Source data
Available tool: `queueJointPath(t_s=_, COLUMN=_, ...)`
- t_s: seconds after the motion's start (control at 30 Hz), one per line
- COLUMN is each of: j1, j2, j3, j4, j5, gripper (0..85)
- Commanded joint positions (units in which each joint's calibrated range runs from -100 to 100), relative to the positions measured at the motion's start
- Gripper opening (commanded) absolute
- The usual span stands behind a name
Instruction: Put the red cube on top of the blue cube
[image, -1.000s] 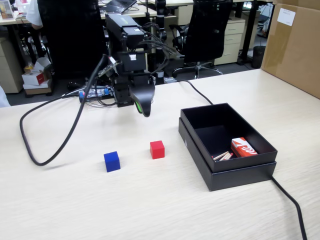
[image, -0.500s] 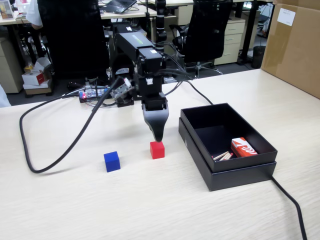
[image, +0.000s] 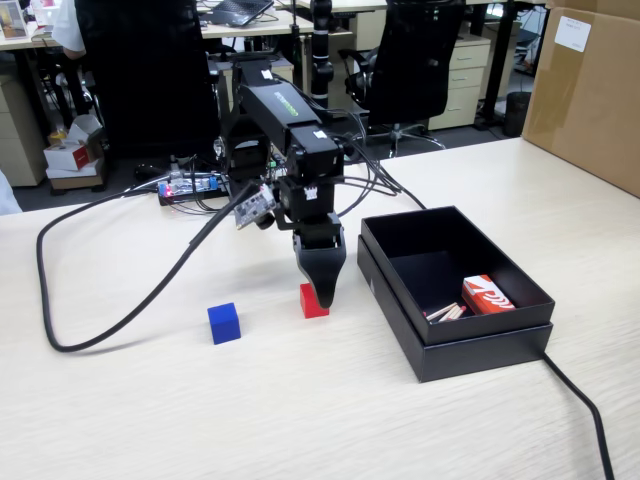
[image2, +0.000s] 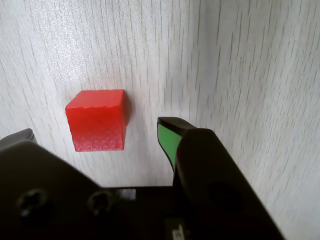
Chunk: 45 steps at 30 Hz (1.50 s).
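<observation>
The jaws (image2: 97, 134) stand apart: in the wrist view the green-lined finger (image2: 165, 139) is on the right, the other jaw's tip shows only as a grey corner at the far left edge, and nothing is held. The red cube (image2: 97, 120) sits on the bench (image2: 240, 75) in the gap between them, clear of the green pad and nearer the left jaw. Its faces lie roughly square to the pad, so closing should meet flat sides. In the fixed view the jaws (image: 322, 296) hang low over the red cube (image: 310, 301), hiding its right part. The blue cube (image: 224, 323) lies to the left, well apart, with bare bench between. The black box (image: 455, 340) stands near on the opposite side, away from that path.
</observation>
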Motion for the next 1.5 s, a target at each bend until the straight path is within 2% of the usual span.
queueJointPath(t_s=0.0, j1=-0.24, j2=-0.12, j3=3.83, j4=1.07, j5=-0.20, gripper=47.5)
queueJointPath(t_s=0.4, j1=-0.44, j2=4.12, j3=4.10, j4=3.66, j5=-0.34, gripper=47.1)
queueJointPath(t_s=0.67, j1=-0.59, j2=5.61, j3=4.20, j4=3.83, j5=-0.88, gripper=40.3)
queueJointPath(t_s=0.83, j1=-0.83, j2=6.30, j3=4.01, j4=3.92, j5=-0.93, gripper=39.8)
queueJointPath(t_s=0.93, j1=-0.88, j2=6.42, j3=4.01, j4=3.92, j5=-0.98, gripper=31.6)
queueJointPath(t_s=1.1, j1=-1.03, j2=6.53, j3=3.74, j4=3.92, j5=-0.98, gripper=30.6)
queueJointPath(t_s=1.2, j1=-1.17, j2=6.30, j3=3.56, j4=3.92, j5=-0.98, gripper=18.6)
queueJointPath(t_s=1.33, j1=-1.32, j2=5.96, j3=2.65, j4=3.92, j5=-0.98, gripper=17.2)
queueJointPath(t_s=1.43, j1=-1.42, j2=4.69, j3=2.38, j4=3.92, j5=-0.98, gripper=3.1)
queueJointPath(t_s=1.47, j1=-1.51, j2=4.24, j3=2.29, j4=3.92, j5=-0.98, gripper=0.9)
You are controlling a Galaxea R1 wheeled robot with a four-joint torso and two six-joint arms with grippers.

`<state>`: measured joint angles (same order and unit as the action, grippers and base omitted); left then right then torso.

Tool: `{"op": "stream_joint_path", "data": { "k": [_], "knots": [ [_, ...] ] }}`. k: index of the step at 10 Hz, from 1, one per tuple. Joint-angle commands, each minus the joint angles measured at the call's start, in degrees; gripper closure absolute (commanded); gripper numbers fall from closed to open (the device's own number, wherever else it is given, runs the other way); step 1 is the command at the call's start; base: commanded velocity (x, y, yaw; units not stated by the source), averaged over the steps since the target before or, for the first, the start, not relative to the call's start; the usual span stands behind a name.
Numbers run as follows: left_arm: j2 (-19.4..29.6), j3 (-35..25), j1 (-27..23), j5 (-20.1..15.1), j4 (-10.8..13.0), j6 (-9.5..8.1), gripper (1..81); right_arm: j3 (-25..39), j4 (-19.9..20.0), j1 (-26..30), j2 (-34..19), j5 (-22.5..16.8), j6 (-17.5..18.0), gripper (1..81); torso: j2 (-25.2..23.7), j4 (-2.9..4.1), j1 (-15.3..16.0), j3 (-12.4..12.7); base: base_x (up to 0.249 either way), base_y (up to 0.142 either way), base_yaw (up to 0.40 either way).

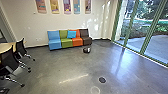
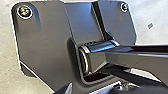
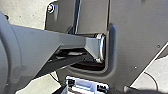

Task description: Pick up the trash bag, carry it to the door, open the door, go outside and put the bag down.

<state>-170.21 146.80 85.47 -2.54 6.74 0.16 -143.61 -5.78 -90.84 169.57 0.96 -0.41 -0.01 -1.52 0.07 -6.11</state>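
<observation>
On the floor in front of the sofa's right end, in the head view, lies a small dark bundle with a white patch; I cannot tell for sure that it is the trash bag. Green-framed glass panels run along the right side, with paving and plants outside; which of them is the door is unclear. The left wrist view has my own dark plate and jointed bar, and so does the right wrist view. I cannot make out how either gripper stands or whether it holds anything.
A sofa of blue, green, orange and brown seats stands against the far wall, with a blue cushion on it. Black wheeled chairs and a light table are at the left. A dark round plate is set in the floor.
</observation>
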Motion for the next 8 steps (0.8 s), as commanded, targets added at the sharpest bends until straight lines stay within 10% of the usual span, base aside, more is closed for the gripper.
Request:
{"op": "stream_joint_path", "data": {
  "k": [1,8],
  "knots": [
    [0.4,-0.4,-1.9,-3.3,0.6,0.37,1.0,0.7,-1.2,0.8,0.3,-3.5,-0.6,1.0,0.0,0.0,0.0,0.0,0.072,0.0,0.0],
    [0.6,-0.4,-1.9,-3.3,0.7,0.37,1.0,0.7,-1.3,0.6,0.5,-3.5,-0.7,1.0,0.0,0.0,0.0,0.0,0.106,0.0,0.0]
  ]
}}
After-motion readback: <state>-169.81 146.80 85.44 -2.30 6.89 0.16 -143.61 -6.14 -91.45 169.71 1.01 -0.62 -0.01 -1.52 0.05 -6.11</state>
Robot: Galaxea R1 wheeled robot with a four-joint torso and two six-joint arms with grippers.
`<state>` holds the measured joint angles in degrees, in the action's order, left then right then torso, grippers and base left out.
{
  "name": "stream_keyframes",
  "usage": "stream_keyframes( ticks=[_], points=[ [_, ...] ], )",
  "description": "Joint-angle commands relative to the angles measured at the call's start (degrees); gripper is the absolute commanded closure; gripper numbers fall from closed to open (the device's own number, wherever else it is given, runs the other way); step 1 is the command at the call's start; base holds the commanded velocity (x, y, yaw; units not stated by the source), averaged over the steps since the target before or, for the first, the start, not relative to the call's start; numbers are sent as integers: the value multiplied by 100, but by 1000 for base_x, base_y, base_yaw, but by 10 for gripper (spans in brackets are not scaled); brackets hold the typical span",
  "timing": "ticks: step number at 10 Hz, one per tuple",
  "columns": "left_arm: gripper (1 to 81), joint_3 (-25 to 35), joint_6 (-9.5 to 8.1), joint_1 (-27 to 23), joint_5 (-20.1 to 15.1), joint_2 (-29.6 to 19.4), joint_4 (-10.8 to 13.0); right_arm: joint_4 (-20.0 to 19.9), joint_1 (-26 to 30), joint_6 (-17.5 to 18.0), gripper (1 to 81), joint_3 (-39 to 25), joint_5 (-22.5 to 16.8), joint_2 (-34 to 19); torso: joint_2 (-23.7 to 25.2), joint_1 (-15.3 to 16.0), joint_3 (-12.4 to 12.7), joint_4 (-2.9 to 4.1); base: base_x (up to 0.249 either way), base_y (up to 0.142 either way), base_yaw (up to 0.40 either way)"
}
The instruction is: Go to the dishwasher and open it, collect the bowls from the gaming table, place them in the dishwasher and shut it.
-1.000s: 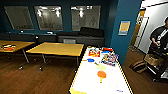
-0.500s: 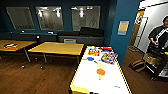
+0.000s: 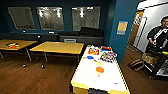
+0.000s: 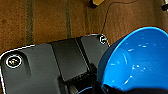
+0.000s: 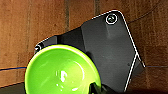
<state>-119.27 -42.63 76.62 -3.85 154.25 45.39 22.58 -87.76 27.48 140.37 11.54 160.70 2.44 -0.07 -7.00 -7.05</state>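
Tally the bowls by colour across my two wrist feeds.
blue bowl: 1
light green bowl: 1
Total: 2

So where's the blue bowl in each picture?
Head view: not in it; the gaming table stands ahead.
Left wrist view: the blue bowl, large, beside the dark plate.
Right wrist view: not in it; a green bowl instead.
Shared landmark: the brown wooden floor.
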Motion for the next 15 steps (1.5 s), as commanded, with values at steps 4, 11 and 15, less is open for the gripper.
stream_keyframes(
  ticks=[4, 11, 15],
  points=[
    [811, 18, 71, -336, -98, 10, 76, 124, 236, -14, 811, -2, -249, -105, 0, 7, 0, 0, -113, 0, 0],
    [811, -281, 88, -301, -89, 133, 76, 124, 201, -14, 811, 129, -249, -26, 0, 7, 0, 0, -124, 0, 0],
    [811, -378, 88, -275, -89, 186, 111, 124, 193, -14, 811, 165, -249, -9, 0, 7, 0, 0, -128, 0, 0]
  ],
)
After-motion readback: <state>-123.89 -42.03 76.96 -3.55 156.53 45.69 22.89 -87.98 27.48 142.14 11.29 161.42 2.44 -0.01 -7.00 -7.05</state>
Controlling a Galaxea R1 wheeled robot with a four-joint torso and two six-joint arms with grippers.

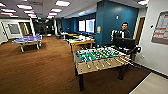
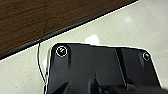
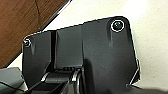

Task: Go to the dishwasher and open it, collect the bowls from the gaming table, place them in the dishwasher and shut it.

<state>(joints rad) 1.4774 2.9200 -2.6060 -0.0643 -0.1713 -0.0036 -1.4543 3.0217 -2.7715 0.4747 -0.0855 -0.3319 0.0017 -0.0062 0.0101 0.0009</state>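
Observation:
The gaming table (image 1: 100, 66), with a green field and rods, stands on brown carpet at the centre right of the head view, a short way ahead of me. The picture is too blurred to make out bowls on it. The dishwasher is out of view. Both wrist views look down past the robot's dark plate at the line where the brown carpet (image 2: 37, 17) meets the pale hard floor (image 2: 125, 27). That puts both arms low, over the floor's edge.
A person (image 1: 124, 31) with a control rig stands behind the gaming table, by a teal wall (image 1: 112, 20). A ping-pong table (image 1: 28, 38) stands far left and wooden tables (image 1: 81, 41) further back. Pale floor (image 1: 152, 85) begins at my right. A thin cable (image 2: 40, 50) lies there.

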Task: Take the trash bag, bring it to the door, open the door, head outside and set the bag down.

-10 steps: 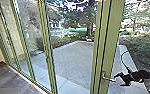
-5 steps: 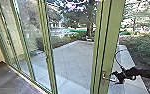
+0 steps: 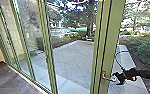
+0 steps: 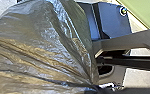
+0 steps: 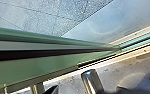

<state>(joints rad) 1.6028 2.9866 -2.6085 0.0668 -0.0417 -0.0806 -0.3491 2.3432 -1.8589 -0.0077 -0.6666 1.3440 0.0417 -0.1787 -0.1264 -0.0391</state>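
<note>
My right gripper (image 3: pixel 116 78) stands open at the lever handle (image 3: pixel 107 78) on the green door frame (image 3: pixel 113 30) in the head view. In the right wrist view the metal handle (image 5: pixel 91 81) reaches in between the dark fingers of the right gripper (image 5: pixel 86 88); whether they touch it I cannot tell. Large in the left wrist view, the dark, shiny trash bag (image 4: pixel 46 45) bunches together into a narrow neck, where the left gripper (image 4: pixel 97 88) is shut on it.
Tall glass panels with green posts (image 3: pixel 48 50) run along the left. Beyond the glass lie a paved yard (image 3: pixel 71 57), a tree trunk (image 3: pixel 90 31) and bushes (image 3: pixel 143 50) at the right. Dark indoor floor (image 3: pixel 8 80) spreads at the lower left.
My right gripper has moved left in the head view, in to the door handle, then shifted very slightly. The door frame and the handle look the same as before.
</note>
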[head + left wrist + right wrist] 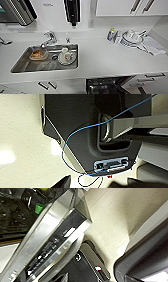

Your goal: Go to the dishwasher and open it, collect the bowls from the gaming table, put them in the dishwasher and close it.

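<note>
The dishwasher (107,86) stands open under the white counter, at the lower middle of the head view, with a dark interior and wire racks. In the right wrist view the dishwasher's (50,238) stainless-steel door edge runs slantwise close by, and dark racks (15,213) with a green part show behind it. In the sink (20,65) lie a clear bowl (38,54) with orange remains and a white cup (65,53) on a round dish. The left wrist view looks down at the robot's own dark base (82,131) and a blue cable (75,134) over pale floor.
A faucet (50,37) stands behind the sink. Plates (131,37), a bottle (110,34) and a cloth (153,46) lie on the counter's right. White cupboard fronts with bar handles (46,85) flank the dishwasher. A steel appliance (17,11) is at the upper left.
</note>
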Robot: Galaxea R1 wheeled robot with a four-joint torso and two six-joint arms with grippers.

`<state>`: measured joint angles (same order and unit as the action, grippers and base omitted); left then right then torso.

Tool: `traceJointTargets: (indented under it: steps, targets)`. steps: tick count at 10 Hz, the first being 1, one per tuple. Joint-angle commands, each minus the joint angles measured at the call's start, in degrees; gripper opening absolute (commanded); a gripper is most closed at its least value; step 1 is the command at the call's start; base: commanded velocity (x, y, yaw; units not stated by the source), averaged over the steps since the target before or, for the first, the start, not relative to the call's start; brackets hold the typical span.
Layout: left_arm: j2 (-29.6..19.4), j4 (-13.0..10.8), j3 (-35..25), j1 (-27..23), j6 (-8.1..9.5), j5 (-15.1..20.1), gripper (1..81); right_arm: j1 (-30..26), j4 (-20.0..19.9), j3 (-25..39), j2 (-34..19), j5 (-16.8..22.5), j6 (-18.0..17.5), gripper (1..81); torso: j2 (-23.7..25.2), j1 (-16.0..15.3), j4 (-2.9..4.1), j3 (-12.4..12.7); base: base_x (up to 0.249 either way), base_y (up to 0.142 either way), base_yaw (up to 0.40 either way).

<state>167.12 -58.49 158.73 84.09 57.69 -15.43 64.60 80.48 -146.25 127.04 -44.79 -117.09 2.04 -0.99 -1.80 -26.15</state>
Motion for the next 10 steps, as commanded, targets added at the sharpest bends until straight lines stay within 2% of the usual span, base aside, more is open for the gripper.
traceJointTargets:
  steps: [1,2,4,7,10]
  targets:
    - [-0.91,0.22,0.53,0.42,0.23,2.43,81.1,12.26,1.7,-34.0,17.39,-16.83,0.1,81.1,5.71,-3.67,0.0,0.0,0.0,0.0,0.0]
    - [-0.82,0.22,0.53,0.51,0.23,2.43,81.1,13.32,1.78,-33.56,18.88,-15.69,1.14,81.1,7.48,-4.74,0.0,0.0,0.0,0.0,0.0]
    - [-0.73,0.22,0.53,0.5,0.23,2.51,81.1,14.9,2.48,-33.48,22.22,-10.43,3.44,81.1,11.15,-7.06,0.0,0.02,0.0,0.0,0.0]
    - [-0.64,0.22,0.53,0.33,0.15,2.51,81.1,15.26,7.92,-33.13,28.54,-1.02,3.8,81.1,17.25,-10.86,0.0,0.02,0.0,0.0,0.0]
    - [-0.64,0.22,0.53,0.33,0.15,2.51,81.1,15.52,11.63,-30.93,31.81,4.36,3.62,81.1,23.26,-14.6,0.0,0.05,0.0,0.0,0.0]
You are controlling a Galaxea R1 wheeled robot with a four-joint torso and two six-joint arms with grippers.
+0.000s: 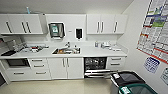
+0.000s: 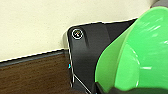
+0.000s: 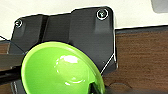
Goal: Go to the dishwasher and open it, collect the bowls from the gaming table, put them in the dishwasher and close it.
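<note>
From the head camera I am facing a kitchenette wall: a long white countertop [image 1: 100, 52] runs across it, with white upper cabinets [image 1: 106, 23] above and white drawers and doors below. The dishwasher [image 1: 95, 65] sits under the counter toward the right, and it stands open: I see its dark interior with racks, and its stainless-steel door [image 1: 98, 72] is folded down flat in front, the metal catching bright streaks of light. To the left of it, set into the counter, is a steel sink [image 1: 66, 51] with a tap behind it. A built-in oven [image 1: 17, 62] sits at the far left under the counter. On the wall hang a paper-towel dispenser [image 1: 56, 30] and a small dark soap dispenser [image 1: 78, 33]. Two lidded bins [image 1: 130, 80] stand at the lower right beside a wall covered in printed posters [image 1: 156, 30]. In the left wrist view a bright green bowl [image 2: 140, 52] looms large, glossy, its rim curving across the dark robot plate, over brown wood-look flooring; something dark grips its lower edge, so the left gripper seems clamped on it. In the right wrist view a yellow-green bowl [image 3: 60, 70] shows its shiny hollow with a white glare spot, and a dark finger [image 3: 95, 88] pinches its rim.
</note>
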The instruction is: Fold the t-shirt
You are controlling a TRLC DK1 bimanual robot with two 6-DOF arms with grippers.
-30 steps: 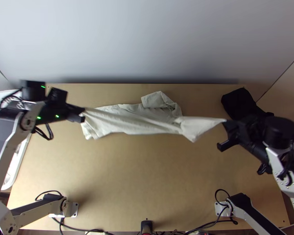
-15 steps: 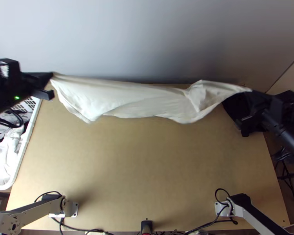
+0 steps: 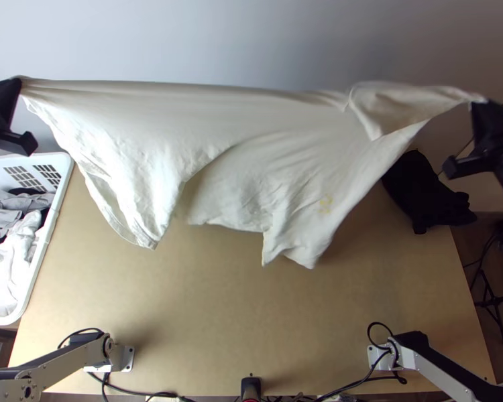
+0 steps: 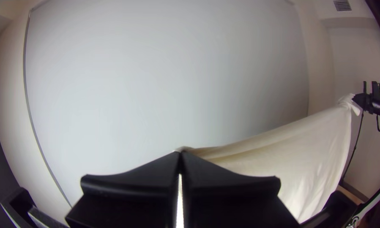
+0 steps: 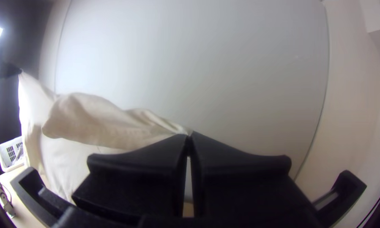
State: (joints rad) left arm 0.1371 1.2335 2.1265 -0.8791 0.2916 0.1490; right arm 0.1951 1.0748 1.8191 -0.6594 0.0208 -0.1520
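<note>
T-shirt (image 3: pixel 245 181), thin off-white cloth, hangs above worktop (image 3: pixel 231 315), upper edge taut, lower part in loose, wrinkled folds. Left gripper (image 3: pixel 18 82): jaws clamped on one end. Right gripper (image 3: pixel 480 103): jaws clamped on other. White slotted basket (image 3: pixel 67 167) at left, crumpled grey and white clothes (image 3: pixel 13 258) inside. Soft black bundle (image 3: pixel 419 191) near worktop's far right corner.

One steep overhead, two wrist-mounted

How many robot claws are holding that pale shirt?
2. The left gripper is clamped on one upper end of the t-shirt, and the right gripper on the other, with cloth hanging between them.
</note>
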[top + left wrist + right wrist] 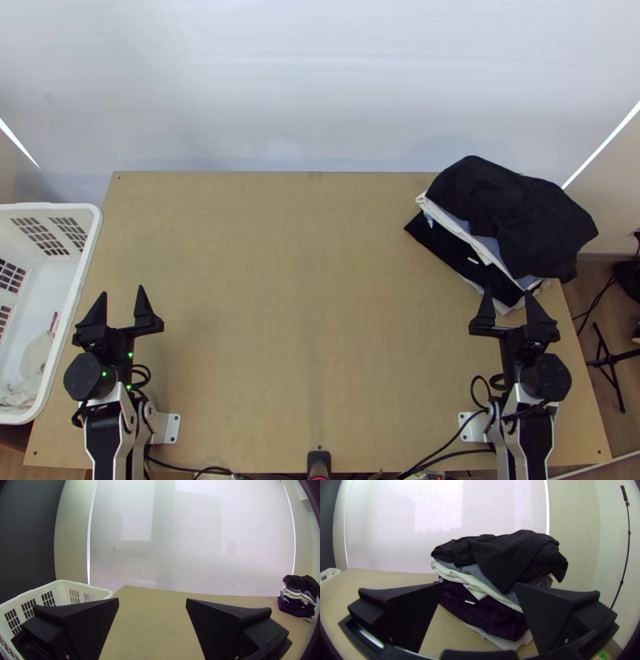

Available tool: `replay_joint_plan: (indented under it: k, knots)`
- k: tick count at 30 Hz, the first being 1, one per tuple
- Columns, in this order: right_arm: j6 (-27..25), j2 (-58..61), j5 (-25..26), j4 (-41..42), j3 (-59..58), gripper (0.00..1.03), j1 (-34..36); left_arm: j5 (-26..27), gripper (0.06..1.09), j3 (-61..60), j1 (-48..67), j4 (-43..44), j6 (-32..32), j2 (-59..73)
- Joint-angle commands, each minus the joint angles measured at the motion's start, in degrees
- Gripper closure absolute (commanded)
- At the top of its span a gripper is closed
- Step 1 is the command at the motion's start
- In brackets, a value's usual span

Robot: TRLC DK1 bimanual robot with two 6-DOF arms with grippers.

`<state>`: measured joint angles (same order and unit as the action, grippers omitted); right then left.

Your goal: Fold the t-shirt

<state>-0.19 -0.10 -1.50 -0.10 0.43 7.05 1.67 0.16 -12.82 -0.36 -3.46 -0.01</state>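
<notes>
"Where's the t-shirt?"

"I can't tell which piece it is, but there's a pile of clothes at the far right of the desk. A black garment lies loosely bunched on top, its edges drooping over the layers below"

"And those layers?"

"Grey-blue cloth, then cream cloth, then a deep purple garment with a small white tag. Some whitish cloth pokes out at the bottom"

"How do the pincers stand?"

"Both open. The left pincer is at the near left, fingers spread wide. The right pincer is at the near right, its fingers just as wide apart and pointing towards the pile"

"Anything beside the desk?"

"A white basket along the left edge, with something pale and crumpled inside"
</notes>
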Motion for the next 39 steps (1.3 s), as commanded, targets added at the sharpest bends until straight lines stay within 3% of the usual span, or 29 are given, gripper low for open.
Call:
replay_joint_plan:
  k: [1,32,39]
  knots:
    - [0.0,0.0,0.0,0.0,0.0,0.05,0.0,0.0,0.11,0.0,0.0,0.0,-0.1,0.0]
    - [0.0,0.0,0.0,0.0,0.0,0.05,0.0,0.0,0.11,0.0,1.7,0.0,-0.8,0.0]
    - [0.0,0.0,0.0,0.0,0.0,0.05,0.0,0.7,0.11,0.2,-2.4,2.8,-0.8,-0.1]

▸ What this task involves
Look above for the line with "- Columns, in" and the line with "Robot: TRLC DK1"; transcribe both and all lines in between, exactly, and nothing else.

▸ Solution for this task
- Columns, in this order: right_arm: j6 (-27..25), j2 (-58..61), j5 (-25..26), j4 (-41..42), j3 (-59..58), gripper (0.00..1.03), j1 (-34..36); left_arm: j5 (-26..27), gripper (0.06..1.09), j3 (-61..60), j1 (-48..67), j4 (-43..44), j6 (-32..32), j2 (-59..73)
- Joint-angle commands, each minus the joint angles measured at the motion's start, in degrees
- Gripper closure absolute (commanded)
- At the top of its span a gripper is closed
- Step 1 is the command at the motion's start
- In brackets, a value's usual span

Robot: TRLC DK1 bimanual robot with two 6-DOF arms with grippers.

Work on this exercise is finished.